The kickstart to my story was being excluded by a group of people that I played video games with. I became obsessed with recovering my place, and ended up driving away the rest of my friends – many of whom were also friends with the first group – that got tired of seeing me hurt others and myself.
This led me to turn inwards to figure out what was wrong with me, and I found codependency to be the answer. And, as I write this, I struggle to keep my motivation. It’s hard to push away thoughts like “why even bother, now that everyone went away”. And as I look into how hard of a journey I have ahead, and how alone I feel right now, the desire to just quit and pretend all of this was a fever dream is strong. The desire to just blame them instead of myself and try to move on through the power of hate and spite.

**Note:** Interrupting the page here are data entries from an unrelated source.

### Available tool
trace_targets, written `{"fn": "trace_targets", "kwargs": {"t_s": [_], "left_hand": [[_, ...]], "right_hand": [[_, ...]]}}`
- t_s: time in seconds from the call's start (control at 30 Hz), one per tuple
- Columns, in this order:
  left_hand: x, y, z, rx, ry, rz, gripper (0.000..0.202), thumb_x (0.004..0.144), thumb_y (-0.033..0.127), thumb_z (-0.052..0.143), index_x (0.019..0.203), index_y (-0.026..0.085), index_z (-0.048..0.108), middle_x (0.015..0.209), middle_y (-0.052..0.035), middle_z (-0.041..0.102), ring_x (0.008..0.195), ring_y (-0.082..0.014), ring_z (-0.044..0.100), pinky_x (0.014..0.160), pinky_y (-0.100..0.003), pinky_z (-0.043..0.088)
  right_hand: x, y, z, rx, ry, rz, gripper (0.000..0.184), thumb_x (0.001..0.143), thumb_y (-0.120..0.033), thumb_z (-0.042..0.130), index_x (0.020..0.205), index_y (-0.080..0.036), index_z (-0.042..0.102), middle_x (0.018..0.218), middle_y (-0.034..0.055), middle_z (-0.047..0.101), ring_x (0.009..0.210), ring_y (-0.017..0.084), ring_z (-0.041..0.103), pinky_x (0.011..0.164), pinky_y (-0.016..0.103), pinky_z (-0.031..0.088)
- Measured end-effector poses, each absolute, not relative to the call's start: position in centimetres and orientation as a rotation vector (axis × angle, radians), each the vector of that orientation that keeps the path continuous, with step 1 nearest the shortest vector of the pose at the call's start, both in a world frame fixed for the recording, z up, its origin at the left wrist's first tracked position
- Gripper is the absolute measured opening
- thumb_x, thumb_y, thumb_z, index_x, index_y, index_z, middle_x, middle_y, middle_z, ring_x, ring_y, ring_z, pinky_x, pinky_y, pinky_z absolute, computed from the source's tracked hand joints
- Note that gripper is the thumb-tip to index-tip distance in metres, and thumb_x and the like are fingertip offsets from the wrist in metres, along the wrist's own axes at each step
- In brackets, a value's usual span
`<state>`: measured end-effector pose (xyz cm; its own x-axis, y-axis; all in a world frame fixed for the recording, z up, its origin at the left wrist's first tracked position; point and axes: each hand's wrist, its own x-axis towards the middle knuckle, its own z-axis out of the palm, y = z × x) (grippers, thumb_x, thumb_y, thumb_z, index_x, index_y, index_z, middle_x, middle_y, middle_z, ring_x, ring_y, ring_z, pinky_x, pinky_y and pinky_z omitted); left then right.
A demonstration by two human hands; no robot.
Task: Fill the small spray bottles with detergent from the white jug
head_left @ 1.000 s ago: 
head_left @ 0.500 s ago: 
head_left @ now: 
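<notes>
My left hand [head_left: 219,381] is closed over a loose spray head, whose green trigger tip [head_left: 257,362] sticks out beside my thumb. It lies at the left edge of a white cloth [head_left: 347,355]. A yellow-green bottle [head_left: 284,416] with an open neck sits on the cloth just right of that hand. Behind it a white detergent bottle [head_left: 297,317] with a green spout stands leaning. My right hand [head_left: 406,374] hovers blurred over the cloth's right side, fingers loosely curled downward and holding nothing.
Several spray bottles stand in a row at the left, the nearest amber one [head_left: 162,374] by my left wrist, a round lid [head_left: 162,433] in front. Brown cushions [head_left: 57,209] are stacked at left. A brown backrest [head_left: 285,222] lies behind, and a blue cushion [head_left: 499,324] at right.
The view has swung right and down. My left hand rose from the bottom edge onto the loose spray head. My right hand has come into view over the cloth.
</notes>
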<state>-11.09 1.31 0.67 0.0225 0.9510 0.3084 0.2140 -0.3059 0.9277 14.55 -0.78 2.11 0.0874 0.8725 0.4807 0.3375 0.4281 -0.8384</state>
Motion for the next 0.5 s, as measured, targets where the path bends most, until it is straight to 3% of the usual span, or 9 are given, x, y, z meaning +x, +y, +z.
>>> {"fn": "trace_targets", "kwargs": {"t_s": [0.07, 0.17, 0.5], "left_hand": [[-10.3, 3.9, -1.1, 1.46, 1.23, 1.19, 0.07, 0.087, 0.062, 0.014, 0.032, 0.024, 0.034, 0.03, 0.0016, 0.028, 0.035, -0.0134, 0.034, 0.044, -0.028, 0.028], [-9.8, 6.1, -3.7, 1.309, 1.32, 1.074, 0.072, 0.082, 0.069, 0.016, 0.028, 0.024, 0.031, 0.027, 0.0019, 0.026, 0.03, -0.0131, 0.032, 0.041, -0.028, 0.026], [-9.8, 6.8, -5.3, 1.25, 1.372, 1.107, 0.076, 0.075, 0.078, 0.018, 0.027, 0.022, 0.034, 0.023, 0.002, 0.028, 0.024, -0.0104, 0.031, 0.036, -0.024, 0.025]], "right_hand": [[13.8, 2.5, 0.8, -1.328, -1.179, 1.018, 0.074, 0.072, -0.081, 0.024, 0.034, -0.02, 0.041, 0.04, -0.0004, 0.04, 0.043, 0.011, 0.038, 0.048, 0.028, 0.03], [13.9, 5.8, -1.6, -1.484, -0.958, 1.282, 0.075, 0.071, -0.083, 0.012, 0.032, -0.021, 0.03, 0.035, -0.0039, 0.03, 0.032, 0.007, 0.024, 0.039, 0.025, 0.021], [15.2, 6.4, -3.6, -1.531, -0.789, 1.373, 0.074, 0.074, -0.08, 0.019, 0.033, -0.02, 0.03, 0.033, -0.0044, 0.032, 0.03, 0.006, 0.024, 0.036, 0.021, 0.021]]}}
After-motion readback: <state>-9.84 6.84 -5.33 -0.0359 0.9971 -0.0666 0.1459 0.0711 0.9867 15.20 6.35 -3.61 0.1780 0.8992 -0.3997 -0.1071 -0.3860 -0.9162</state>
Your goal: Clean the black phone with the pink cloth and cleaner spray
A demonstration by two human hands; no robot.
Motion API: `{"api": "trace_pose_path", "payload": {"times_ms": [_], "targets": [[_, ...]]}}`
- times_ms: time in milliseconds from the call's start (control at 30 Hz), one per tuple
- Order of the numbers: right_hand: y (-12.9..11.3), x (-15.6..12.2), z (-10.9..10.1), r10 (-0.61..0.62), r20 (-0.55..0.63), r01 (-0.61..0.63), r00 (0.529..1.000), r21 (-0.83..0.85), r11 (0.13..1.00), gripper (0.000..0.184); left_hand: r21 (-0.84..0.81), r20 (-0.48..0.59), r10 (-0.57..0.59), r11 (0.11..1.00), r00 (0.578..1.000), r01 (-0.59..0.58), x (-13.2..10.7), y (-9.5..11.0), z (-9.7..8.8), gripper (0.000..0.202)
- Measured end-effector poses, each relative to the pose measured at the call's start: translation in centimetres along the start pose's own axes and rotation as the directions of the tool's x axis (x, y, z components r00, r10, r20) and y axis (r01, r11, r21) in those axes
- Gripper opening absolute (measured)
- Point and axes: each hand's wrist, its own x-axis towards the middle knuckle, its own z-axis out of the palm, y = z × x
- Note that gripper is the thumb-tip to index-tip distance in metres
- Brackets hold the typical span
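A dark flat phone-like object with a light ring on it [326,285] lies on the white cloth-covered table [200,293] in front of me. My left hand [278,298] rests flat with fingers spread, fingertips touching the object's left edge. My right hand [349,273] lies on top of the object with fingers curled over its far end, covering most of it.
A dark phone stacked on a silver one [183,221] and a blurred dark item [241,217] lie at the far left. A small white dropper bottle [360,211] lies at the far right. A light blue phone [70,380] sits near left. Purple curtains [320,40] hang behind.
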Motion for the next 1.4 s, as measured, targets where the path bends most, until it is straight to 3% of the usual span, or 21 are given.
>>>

Which, thankfully, I now know is also codependency at work. I need to do this because I love myself, and I owe it to myself to have healthy relationships. The problem is, I don’t love myself. Not yet. I love them, even though they told me they don’t believe I will ever improve and change. They said the group doesn’t owe it to me to take me back even if I do change (and, on that, I know they are right).
I don’t love myself, but I’m trying to learn. And I believe I can. The first Three Steps float around in my head constantly. I know I am powerless, but I can’t help but to keep trying to control my life, with disastrous results. I do believe in a Higher Power, but I am afraid to relinquish my control to them in the fear things don’t go the way I want to. But then again, things already haven’t. Maybe I should give it a try. Just a try.
I believe I will be able to get there soon. And if I’m also staring in fear at the challenge in front of me, I hope I’m able to get there soon too. The journey can’t start until we take the first step.